For most people, it’s important to keep saving money, even while you’re investing. After all, while your investments are a way for you to plan for your future and build your portfolio, you never know when you might need an emergency fund, or some savings tucked away.
When you’re trying to balance your income between expenses, savings, and investments, however, things can start to get difficult. That’s why it’s important to know some critical savings tips that will help you stay on top of your finances, even while you’re pursuing investment opportunities. Here’s what you need to know.
Start by paying yourself.
With every paycheck or direct deposit, it’s easy to start racking up the costs. While this may vary depending on your spending habits and monthly expenses, it’s often easy to push your saving money to the back of the priorities list. After all, when you’re done paying for groceries, utilities, and mortgage expenses, you still want enough money left over, right? But, in most cases, hitting a firm savings goal means finding the right balance. That’s why it’s important to pay yourself first.
Every time you get a paycheck, take a portion of that and immediately place it in your savings account or emergency fund.
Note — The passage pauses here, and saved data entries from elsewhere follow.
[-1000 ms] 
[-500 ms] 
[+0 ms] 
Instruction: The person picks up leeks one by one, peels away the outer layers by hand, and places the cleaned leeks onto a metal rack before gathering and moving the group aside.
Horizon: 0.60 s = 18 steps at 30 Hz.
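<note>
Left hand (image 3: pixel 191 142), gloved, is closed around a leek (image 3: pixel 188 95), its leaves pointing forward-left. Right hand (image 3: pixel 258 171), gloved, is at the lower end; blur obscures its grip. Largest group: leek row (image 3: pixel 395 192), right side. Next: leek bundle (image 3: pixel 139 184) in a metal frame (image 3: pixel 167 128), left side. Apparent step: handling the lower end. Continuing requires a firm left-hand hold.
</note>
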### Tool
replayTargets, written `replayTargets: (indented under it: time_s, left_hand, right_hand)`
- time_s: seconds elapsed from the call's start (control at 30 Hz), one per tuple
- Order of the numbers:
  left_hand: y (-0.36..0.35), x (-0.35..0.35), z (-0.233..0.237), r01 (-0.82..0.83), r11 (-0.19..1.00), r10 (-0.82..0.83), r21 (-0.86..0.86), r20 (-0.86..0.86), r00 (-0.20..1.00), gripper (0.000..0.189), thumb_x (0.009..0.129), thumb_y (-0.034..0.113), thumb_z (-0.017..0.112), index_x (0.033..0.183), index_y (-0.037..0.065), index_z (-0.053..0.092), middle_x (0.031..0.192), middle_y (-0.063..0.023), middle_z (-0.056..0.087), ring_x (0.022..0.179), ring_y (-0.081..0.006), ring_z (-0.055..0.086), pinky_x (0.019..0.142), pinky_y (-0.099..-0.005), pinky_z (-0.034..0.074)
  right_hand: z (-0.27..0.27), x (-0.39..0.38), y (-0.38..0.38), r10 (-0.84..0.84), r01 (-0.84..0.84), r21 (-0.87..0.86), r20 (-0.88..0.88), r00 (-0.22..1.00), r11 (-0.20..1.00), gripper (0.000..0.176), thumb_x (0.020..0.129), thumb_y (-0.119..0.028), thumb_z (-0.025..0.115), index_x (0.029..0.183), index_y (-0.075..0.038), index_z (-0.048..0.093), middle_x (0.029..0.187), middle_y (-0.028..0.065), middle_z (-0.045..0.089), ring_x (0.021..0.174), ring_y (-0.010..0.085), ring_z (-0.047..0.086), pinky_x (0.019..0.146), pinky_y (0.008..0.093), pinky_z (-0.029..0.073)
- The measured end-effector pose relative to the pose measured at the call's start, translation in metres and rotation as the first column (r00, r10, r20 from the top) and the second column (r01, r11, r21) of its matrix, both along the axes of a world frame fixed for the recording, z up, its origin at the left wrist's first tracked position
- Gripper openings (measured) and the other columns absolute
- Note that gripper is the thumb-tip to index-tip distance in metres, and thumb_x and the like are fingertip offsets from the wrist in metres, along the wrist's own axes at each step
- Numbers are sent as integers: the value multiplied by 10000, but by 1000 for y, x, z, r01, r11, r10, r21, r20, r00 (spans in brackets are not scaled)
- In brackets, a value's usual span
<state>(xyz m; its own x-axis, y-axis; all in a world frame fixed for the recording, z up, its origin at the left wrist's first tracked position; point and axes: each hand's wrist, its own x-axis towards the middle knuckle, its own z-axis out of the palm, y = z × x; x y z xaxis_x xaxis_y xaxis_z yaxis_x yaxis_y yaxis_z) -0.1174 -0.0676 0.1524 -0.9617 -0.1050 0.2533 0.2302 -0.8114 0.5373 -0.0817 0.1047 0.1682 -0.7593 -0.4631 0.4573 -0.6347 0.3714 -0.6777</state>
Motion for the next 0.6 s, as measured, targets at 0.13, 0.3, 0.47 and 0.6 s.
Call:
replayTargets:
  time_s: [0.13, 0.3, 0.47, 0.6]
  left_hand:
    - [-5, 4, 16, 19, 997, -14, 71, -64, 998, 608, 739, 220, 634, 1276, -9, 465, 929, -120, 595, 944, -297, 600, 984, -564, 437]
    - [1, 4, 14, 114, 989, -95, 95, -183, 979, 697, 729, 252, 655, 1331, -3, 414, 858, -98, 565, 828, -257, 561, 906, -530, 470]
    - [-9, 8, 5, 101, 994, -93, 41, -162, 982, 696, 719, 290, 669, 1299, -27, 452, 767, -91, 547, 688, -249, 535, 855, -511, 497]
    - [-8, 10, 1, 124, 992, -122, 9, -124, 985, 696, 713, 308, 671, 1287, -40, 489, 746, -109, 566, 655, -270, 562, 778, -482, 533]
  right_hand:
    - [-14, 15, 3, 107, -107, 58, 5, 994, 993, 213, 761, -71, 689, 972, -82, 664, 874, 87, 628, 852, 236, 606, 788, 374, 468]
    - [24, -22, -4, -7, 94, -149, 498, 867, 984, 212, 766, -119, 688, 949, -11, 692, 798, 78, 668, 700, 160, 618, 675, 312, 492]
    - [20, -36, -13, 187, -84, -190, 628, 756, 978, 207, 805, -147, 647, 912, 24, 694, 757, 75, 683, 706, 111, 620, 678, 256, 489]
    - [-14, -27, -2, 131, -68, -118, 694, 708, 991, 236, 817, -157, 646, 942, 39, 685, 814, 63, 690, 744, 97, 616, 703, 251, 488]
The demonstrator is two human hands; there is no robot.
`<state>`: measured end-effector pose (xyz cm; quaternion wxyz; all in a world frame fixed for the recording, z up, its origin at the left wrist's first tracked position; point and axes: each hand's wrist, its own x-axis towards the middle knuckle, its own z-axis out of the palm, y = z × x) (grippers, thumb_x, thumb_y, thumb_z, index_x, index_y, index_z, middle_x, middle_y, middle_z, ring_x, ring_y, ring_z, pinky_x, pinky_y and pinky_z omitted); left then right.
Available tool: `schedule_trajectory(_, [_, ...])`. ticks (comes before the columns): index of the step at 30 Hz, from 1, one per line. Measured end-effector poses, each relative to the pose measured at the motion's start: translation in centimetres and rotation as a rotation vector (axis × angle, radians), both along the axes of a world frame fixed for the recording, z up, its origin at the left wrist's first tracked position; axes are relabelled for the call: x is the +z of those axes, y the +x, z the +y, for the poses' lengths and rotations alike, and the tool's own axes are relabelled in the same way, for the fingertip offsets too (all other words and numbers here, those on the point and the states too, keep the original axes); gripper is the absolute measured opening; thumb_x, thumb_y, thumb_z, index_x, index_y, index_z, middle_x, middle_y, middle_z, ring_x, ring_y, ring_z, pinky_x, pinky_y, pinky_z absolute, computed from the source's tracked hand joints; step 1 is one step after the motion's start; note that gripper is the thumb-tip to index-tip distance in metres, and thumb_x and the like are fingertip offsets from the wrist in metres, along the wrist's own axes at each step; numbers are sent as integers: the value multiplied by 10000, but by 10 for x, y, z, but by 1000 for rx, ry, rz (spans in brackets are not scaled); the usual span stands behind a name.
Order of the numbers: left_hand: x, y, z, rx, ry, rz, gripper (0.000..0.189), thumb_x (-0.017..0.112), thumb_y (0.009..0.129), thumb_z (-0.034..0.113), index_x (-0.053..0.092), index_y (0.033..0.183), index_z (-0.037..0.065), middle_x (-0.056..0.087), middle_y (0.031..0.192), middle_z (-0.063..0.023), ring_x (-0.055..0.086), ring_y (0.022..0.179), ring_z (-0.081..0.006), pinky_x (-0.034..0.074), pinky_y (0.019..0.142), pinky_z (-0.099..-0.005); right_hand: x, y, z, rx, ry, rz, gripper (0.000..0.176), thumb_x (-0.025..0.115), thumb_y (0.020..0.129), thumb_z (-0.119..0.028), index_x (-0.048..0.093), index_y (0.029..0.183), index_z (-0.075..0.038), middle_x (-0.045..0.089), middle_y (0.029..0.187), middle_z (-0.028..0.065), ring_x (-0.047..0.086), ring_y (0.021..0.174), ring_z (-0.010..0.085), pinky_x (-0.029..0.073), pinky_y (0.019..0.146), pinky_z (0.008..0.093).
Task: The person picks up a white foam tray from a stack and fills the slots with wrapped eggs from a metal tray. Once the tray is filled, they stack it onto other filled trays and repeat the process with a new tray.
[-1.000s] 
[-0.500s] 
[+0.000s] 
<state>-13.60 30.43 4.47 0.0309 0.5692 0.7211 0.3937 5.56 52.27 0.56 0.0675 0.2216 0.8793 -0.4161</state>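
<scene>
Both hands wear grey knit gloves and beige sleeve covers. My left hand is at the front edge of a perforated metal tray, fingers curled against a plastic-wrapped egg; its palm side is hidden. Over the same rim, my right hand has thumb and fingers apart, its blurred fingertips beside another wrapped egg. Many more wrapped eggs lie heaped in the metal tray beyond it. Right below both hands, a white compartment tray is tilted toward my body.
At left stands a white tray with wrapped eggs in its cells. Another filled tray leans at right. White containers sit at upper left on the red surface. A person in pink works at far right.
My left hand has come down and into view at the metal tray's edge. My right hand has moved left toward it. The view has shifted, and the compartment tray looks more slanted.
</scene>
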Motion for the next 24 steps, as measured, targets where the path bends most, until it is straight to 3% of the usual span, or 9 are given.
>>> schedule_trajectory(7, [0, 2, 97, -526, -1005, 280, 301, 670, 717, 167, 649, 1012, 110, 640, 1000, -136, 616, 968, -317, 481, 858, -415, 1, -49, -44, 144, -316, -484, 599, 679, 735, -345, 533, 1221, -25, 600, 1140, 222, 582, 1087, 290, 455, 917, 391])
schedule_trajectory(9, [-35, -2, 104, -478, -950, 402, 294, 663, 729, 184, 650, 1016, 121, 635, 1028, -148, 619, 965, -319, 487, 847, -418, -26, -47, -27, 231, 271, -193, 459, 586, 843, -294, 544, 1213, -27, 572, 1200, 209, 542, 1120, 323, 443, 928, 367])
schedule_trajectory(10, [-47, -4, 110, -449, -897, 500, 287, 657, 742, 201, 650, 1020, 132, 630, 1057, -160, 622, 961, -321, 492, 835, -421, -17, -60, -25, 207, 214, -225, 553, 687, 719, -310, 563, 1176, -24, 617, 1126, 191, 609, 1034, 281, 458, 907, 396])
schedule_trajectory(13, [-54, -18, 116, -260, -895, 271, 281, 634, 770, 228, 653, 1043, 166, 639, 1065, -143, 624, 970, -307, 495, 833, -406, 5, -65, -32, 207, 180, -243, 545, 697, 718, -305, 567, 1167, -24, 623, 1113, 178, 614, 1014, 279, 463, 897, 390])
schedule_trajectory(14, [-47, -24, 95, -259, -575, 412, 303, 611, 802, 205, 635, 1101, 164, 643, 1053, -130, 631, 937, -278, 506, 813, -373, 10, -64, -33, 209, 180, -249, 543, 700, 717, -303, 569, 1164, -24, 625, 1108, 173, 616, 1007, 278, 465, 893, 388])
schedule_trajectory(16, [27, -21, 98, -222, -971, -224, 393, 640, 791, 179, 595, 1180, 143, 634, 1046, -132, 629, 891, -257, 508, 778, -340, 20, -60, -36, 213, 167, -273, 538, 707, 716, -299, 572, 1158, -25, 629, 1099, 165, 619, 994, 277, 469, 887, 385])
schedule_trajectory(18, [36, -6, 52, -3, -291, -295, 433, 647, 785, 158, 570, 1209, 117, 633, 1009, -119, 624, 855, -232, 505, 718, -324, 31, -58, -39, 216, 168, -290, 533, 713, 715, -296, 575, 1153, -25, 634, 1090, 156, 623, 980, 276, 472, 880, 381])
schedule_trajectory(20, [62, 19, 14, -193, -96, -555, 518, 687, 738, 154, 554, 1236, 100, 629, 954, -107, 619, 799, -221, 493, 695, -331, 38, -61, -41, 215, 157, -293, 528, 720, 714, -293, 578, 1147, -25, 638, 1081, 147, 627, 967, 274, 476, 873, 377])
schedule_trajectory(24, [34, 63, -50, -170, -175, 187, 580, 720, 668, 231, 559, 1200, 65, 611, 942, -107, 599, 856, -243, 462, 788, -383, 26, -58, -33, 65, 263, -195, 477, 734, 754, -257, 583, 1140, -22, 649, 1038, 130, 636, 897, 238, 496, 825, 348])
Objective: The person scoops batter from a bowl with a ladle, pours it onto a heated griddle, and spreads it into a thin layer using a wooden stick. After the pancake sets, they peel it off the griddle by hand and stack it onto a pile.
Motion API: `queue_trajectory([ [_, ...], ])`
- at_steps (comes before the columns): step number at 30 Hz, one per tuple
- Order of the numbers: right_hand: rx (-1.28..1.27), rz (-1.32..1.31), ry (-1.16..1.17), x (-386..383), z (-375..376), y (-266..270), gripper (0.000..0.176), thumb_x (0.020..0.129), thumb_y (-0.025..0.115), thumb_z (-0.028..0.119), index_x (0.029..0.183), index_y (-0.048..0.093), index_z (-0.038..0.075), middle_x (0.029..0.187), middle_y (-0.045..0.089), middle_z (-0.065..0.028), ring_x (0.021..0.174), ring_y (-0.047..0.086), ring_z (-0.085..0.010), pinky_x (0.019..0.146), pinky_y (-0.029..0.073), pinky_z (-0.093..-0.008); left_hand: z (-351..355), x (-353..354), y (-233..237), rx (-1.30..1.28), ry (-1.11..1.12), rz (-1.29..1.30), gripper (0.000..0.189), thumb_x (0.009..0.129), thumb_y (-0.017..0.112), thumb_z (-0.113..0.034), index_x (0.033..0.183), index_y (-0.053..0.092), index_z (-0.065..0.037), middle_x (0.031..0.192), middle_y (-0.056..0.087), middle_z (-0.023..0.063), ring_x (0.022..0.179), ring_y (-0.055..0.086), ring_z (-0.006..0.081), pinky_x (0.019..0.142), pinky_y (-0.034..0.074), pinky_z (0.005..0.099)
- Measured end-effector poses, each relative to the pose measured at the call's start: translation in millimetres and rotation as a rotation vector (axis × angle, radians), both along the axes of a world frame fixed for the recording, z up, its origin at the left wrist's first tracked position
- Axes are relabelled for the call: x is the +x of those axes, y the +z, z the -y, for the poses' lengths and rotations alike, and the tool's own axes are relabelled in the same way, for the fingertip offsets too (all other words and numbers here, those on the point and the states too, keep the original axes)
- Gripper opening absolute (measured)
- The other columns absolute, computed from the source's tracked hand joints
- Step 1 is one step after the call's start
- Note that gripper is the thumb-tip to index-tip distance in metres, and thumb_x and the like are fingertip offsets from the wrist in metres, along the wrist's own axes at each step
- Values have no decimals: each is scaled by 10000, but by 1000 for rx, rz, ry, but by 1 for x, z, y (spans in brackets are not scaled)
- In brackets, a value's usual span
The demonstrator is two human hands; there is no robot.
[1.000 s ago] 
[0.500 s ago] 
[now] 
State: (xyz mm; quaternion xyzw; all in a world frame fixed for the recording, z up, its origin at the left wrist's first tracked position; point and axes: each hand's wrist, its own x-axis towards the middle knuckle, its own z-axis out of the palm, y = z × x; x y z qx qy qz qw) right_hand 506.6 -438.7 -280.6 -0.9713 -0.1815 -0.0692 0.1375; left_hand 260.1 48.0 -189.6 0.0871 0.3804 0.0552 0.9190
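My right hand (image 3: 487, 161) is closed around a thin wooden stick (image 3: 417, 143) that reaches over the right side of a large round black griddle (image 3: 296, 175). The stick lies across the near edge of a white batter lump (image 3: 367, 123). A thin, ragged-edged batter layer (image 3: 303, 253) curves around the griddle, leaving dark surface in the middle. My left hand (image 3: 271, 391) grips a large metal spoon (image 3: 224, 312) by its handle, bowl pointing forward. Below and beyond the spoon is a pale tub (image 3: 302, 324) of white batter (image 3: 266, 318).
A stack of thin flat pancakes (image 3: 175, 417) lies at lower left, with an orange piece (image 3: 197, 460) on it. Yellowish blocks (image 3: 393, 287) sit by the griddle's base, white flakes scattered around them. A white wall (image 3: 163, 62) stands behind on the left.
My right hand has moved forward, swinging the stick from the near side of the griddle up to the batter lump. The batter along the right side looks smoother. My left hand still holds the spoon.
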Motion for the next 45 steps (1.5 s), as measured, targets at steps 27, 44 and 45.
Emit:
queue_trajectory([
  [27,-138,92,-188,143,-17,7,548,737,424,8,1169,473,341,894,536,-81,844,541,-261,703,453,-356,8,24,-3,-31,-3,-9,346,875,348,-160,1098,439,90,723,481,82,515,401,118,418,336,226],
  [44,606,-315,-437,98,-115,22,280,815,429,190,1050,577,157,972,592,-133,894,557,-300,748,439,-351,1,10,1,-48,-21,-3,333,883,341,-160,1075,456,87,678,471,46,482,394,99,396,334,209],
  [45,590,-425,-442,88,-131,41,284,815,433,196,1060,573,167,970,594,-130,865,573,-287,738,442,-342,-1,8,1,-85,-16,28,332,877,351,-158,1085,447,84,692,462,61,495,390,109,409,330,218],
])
Otherwise, it’s harder to keep your monthly savings consistent if you leave all your money in your checking account. When you really want to hit a savings goal, the best way is to prioritize savings as much as you can.
Depending on your financial situation, it’s often a good idea to set up automatic bank account transfers. This is an easy way to consistently set aside a small amount of extra cash on each payday.
Plan for unexpected expenses.
Planning for an unplanned expense seems a bit oxymoronic. However, while you might not be able to plan for a specific dollar amount, you can save a general sum of money to give yourself a bit of a safety net in the event of any unplanned expenses, job loss, or financial hardship.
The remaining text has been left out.